▸ WHAT TO PRODUCE
The answer is an exact copy of the lines from the one with "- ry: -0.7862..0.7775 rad" to the end of the listing below, pictures left out.

▸ AVAILABLE DATA
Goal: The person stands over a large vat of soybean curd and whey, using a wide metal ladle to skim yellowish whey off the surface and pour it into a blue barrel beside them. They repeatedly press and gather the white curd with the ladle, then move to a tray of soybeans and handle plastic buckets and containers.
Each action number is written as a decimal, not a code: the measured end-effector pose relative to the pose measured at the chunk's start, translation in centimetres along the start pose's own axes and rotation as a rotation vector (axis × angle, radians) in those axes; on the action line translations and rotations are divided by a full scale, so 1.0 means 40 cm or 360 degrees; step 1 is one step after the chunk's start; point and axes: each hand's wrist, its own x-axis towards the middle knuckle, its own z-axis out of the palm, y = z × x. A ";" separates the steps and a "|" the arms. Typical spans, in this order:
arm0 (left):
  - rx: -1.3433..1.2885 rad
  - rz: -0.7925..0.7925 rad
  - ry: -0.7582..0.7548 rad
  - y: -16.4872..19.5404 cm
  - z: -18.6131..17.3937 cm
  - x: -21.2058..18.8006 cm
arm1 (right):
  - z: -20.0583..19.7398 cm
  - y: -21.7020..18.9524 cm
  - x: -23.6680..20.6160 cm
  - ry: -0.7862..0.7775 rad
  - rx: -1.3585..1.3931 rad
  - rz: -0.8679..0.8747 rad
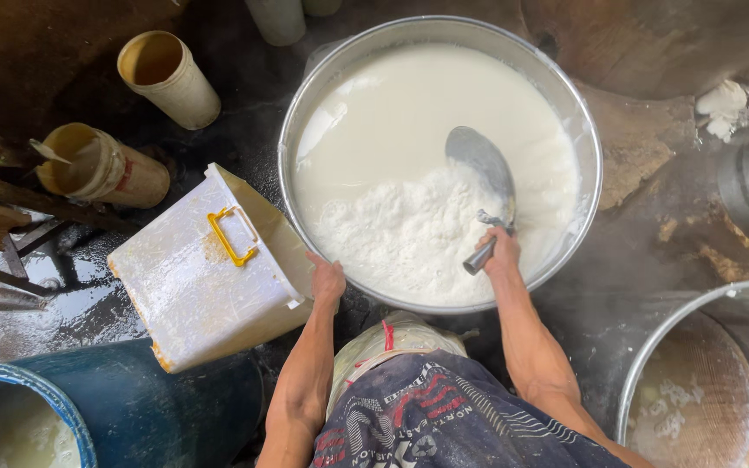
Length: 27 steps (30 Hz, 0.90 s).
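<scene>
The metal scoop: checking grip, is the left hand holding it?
No, the right hand grips the metal scoop in the basin; the left hand holds the white tub.

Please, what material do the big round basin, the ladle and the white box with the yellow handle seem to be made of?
Basin: probably bare metal, with a grey, shiny rim. Ladle, held by the right hand: likewise metal, dull silver. White box, tilted by the left hand: likely moulded plastic, matte and stained.
</scene>
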 end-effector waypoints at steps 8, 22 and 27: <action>-0.0093 -0.0006 0.0069 -0.005 0.022 0.018 | 0.258 0.032 0.077 -0.0173 0.0022 0.0155; -0.0059 -0.0162 0.0153 -0.003 0.046 0.040 | 0.577 0.080 0.133 -0.0798 -0.0829 -0.0010; -0.0142 -0.0174 0.0176 0.001 0.041 0.027 | 0.528 0.133 0.102 -0.1014 -0.1467 -0.0292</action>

▸ YOUR SOLUTION
  - ry: -0.7862..0.7775 rad
  - rx: -1.3585..1.3931 rad
  - rz: -0.8679..0.8747 rad
Length: 27 steps (30 Hz, 0.90 s).
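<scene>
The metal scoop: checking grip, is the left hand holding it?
No, the right hand grips the metal scoop in the basin; the left hand holds the white tub.

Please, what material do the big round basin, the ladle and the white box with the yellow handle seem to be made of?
Basin: probably bare metal, with a grey, shiny rim. Ladle, held by the right hand: likewise metal, dull silver. White box, tilted by the left hand: likely moulded plastic, matte and stained.
</scene>
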 end-effector waypoints at steps 8, 22 and 27: <action>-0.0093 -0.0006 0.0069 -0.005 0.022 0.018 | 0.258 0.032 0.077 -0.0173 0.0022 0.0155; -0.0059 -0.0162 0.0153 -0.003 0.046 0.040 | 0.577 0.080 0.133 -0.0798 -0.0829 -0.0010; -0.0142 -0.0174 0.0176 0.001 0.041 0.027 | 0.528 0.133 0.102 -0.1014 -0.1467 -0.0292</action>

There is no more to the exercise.